The biblical roots of BDS

 

Plots and characters in the bible are said to portend what history will have in store for the Jewish people. That being so, the Balaam narrative foretold the plot against modern Israel: if war could not bring down the nation then cursing would. Delving into the intrigue described so compellingly in the Book of Numbers we bump into far-sighted prophecy at every twist and turn.  

The plot is familiar enough. It begins with the desire of Moabite king, Balak to stop the Jewish people in their tracks after a series of victories over more powerful armies. Military might was not behind the juggernaut Jews, so Balak understood. The power of the start-up nation, he learns, resided in their leader’s power of speech. Moses was the secret weapon. And this gave Balak an idea. If by speaking with God Moses could empower the Jews, then surely they could be disempowered by speech.

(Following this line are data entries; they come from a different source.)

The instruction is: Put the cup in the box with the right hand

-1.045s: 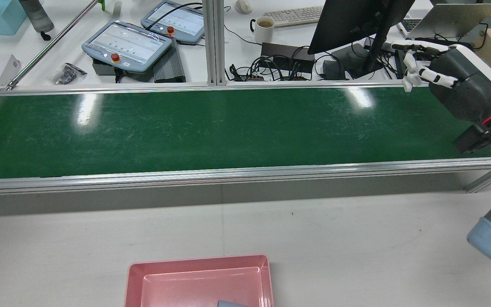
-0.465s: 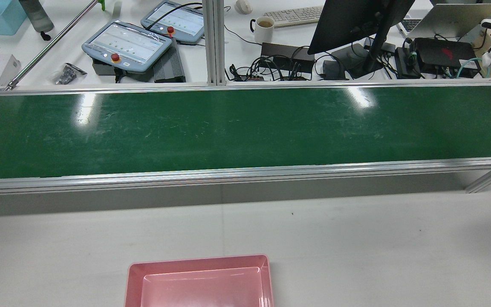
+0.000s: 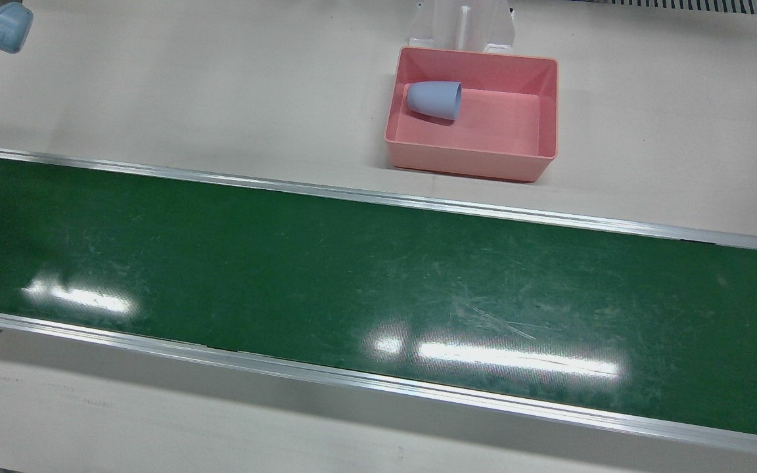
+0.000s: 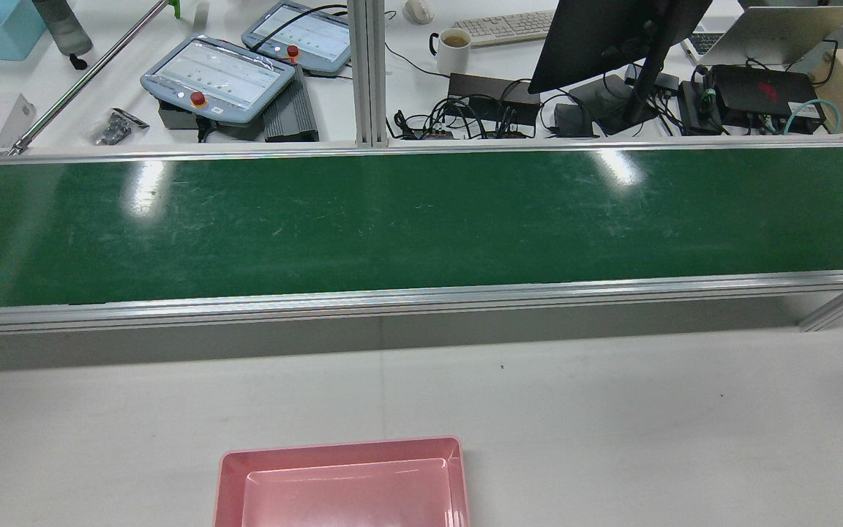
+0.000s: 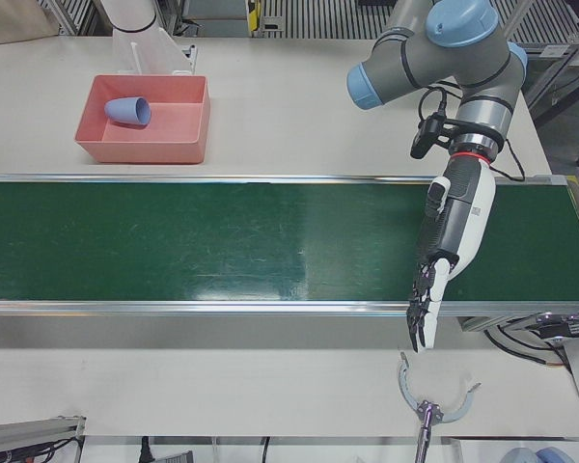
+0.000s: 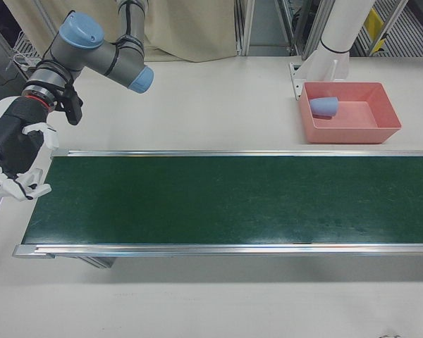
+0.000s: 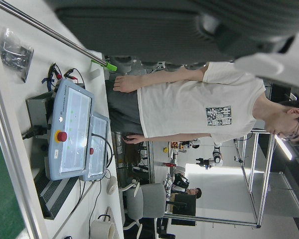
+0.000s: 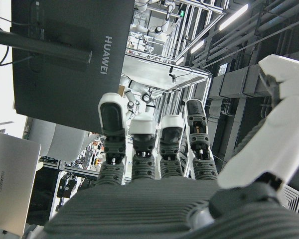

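Inside the pink box, at the corner nearest the white pedestal, we see the pale blue cup lying on its side, its open mouth turned toward the middle of the box. In the rear view only the near part of the box shows; the frame's bottom edge cuts off the rest, and the cup is out of sight there. The box sits on the white table, apart from the green conveyor belt, which is bare.

The right hand hangs at the far end of the belt, well apart from the box, holding nothing, its white-tipped fingers loosely curled and apart; the frame edge clips part of it. The left hand hangs over the opposite end of the belt, fingers stretched straight down past its edge, holding nothing. Its own camera shows mostly a blurred dark underside, two teach pendants and a person in a white T-shirt beyond.
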`<state>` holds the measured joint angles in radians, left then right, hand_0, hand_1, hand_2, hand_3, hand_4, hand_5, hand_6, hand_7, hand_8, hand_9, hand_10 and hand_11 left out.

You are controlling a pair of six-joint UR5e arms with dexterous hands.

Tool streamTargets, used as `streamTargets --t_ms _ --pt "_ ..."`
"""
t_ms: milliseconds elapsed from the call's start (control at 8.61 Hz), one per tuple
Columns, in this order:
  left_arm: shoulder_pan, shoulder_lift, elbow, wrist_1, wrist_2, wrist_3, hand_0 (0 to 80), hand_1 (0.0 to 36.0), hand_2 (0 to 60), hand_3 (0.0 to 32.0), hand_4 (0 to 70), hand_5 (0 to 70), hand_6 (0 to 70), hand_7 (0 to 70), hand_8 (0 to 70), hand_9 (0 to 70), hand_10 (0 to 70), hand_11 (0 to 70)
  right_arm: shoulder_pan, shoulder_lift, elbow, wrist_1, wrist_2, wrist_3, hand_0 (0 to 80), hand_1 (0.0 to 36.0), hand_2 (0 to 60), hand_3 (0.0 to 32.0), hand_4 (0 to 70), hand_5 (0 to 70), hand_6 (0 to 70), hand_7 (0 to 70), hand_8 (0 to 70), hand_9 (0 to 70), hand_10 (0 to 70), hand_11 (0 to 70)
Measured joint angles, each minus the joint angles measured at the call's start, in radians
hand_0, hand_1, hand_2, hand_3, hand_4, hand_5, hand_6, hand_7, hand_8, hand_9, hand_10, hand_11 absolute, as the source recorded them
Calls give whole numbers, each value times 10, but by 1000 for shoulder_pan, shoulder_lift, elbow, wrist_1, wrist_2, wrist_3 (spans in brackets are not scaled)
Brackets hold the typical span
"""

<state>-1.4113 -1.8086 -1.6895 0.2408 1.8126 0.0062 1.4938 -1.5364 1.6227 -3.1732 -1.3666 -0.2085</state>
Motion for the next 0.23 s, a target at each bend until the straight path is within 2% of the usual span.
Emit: streamTargets --t_ms 232 --pt "0 0 1 -1 0 0 0 0 0 0 0 0 0 0 0 0 0 0 12 2 -15 1 -9 -1 387 106 310 0 142 97 377 700 539 700 349 495"
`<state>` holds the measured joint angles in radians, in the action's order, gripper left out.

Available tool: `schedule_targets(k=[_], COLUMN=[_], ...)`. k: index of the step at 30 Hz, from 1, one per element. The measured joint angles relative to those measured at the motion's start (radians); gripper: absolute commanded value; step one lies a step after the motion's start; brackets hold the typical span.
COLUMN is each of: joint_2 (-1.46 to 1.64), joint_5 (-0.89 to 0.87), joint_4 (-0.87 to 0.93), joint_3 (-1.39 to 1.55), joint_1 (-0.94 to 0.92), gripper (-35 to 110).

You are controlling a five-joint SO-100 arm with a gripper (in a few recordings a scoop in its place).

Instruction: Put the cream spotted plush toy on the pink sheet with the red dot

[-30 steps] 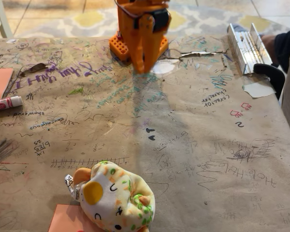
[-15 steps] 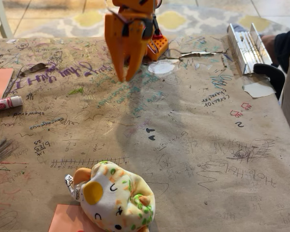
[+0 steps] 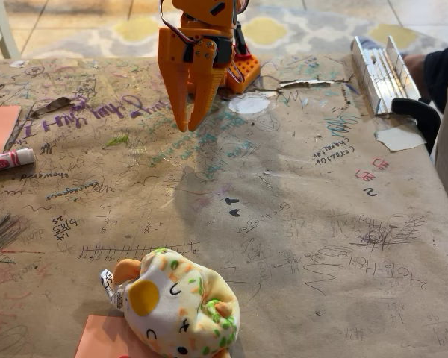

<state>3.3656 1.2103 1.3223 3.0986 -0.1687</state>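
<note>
While the orange gripper (image 3: pixel 185 125) hangs at upper centre, its fingers (image 3: pixel 198 104) nearly together and holding nothing, the cream spotted plush toy (image 3: pixel 175 306) lies at the bottom edge of the counter (image 3: pixel 306 224), overlapping a pink sheet (image 3: pixel 104 339) there.

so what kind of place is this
Probably a home craft or play table: brown paper covering full of scribbles, a marker at the left edge, and patterned floor tiles behind.

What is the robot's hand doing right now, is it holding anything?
Hand: closed, fingertips together, holding nothing, up above the table far from the plush toy.
</note>
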Motion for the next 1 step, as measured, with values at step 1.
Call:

So the king hires a curser-in-chief named Balaam. His goal is not necessarily to wipe a wandering multitude off the face of the desert, but to keep it from going into Israel. "Let us drive them out of the Land" he tells the Elders of Moab. What he meant was that the Jews must at all costs not establish a sovereign nation. As long as they were homeless and stateless, as far as Moab’s leaders were concerned they could keep their spirituality and myriad laws and God-given strength. The Moabites, who after all descended from a son of Lot by his elder daughter, were prepared to live and let live. But a Jewish people connected to a national homeland – that would be a different kettle of fish. The Moabites, true blue descendants of lifestyle-loving Lot, felt that such a prospect posed an existential threat to their free and easy ways. In fact Jews occupying the Land of Israel, they felt, would ramify the entire world. 

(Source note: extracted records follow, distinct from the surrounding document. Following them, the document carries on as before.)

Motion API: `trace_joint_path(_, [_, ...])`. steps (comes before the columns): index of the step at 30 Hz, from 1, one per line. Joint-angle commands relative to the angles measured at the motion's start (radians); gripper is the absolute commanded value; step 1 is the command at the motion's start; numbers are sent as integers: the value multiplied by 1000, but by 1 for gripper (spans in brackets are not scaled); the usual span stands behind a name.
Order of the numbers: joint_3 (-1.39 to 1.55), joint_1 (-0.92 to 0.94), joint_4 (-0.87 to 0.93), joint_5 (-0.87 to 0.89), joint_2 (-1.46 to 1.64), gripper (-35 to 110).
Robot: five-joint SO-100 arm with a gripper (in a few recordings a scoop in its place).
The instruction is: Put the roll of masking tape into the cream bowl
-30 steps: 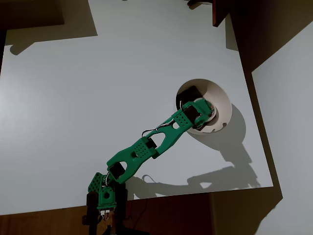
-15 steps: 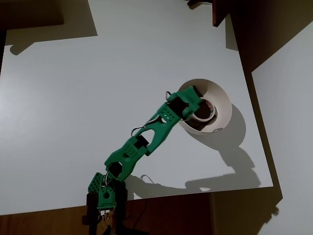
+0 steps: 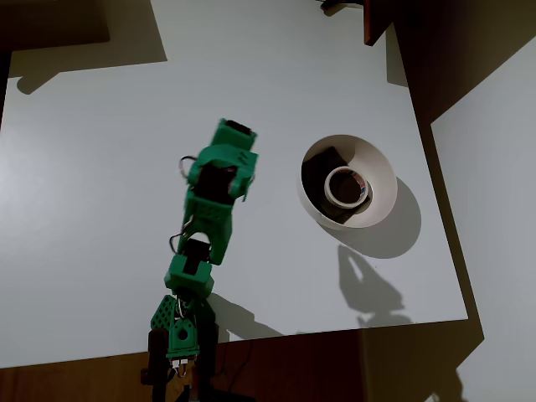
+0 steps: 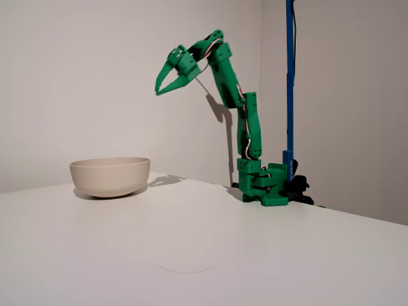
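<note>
Lying flat inside the cream bowl [image 3: 373, 163], the roll of masking tape [image 3: 345, 185] rests on the dark square patch at its bottom; no writing is readable on either. The bowl sits toward the right edge of the white counter [image 3: 100, 209], with broad bare surface to its left. Raised high above the counter, the green end effector [image 4: 162, 83] hangs slightly parted, gripping nothing

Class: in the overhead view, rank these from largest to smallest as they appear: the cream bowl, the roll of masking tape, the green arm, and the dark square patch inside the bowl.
1. Green arm, though it rises toward the camera, which may enlarge it.
2. Cream bowl.
3 and 4. Roll of masking tape and dark square patch: they look alike, and the tape partly covers the patch, so I leave them unranked.
</note>
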Motion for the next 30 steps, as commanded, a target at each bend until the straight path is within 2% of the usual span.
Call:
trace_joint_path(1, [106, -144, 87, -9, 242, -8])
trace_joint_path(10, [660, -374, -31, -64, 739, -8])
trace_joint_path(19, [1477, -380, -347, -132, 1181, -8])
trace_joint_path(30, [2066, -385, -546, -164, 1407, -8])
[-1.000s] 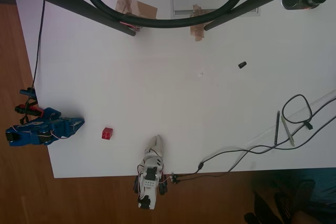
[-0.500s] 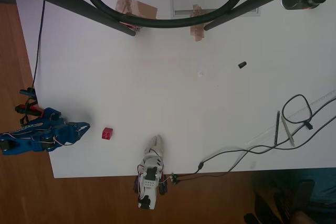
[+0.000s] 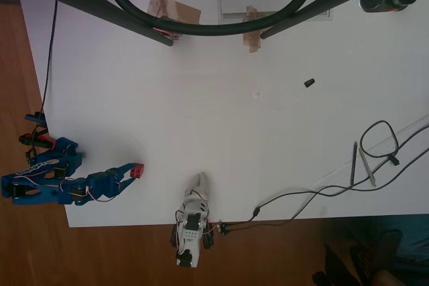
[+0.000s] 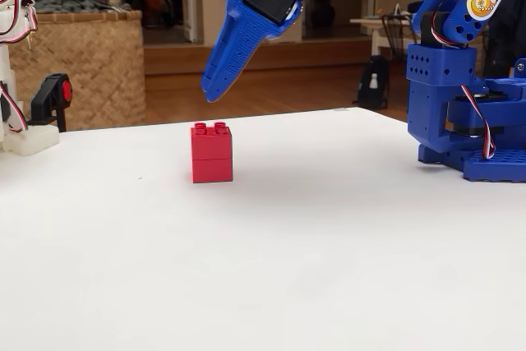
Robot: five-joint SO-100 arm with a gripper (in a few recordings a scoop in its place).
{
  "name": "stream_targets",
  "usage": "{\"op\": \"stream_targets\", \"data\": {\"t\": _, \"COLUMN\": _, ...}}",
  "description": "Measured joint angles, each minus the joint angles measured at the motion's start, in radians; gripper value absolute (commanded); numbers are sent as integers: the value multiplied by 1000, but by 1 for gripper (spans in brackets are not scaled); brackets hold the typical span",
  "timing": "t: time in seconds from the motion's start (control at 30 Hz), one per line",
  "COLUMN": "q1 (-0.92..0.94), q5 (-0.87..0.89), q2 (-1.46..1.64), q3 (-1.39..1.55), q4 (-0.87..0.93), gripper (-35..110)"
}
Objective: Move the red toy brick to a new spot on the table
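A small red toy brick point(image 4: 212, 153) stands upright on the white table point(image 4: 271, 252). In the fixed view it looks like 2 cube-shaped layers stacked, with 2 round studs showing on top. It sits alone on the bare surface, left of centre in that view. In the overhead view the red toy brick point(image 3: 137, 171) lies near the lower left corner of the table point(image 3: 221, 118), close to the bottom edge.

The blue robot arm reaches toward it. In the fixed view the gripper point(image 4: 215, 88) hangs tilted above the brick, its pointed tip aimed down and to the left, ending just above the studs with a clear gap. It does not touch the brick there. In the overhead view the gripper point(image 3: 129, 173) stretches from the left edge of the table, and its tip overlaps the brick's left side. I cannot tell from either view whether the jaws are spread or closed, and the gripper holds nothing.

In the fixed view the arm's blue base stands at the right, well apart from the brick. Farther out in the overhead view, a small black bit point(image 3: 309, 82) lies on the table toward the upper right, far from the brick. 2 pens point(image 3: 358, 163) and a looped black cable point(image 3: 379, 140) lie near the right edge. Pieces of brown tape point(image 3: 175, 9) sit near the top edge.
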Motion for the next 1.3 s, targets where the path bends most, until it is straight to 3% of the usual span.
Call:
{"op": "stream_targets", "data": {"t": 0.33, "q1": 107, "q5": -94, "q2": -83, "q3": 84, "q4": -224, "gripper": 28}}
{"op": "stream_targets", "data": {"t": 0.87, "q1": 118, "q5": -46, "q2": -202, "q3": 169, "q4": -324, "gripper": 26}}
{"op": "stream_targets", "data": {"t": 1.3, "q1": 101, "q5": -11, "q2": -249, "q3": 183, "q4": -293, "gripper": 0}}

Listen, myriad voices urge at a far-ahead point in history, at which time the people of Israel are living, and thriving, in the Promised Land, and “Human Rights” delegates by the thousands meet on the side of a game-changing conference at the Indian Ocean city of Durban in 2001; listen, say the plotters; war after war has left Israel not just intact but invulnerable. Why not wage a different kind of war? This will be a war that Israel can’t win. Words will be our weapon. We’ll bring Israel to its knees through the power of negative publicity, condemn and demonize it to the point where Israel becomes a world pariah, the one nation that unites every other in a common hatred. People, think of the worst crimes a state can be guilty of. Then we make them peculiar Israeli crimes. Apartheid, ethnic cleansing, occupation, war crimes of every description… Made to order, they will sap life and energy out of the Zionists. Remember that word; never ever use the “Jew” word. Remember our prime asset, that human rights halo. Keep it shining brightly and be sure to brandish the halo while we curse Israel out of existence.

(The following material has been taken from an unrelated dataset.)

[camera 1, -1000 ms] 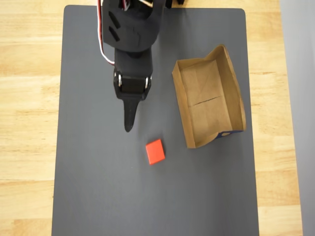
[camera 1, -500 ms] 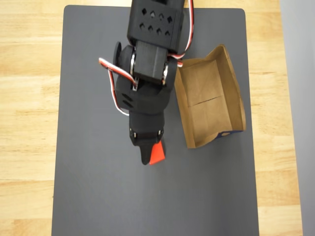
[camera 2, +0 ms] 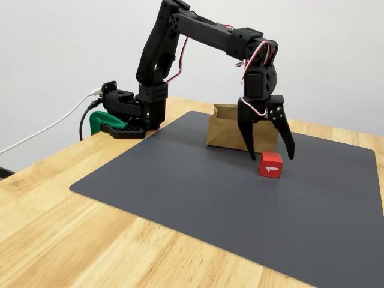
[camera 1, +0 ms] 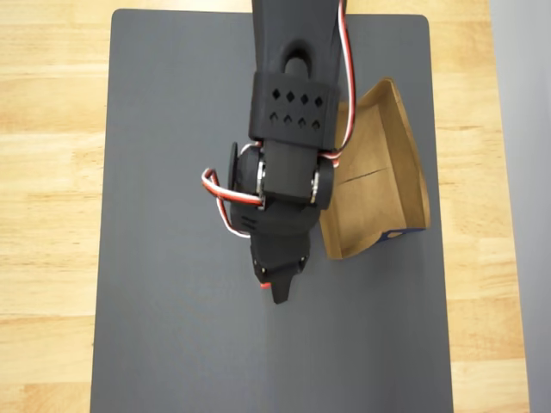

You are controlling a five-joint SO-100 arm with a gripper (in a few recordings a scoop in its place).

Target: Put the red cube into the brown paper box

And so “Lawfare” saw the light of day, and on its heels tumbled a brother-in-arms named BDS. Together they set out to paralyze Israel to the point where it stands alone and vulnerable, a meek prey for waiting wolves. Negative people (awake to faults, real or not); arrogant people (presuming to know better than the Palestinians what’s good for them); greedy people (taking money and benefits for cursing); traits they get from Balaam their patriarch. But will they meet the fate of the wily wizard who cursed in vain?

 How beautiful are your tents, oh Jacob, your dwelling places, oh Israel.”

Yes, Balaam could not bring himself to utter the curses he’d been hired and handsomely paid to speak. At the moment of truth wrong words tripped off his tongue, that gadget of fortune and misfortune, bridge to a grabbing mind, mouth organ of militant curses, master of talking donkey, plotter of Israel’s downfall. When the God of Israel told Balaam to shut his mouth he’d have done well to listen. Instead the nation he wanted to curse into kingdom come recites Balaam’s blessing every morning to this day. 

Will the BDS-lawfare axis meet this humiliating fate? Certainly on their maligned target they’ve ruffled scarcely a hair. If anything, the harder they tilt at Israel the more furiously – infuriatingly – the nation’s milestones go by: economic, scientific, social and cultural. One boycott icon, a dark-faced cleric in magenta robes, faces down the problem in his daily devotions.  Bishop Tutu on Israel is the proverbial bull in the China shop, though able to curse with courtly charm. But how the famous grinning features darken as he faces down a doctrine gone terribly awry! How did St Augustine get it so wrong? Your destiny, you un-chosen people, was never to come back and make the desert bloom; to build a Tel Aviv of Manhattan skyscrapers; to win Nobel Prizes by the wheelbarrow full; to boast a bustling high-tech economy with a currency stronger than Europe’s.

The pores of Israel-cursing clerics leak not envy but error – the faith-losing error of dogma. Thanks to Israel the plot is spoiled, the icon shattered.